Supplied material below:

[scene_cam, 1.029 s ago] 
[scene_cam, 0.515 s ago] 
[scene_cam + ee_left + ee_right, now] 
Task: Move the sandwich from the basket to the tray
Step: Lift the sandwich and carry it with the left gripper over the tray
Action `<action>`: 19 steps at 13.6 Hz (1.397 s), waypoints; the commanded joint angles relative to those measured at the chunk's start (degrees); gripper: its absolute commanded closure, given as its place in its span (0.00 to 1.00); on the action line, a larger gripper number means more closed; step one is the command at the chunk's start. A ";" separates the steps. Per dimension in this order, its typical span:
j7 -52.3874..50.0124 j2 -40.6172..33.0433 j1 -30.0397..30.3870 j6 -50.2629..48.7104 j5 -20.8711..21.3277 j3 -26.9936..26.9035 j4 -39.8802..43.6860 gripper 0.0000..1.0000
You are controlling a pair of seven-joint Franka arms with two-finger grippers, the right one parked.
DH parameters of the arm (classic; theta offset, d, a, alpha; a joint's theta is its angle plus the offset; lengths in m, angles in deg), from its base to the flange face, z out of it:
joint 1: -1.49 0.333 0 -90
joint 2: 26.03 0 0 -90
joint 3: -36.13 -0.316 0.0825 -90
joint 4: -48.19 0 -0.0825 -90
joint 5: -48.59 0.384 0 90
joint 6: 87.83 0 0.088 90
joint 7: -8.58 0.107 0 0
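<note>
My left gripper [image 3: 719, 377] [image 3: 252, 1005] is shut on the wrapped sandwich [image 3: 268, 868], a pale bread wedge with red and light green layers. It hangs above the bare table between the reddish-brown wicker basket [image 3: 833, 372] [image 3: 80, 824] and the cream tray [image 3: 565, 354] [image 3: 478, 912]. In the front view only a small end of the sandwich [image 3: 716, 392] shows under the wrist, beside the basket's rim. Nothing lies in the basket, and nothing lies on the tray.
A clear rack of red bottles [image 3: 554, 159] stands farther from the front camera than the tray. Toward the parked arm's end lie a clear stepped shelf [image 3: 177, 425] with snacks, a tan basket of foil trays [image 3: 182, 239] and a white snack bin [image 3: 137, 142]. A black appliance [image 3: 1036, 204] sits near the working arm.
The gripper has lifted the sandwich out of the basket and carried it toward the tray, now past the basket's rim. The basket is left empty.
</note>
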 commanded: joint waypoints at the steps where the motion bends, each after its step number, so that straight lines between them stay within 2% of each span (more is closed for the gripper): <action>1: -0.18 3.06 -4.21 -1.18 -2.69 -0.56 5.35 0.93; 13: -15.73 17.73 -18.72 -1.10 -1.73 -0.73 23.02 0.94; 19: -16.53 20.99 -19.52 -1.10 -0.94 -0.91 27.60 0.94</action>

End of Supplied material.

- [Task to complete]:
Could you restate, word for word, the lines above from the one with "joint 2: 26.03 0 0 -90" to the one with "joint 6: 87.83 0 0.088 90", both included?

- [The answer]:
joint 2: 26.03 0 0 -90
joint 3: -36.13 -0.316 0.0825 -90
joint 4: -48.19 0 -0.0825 -90
joint 5: -48.59 0.384 0 90
joint 6: 87.83 0 0.088 90

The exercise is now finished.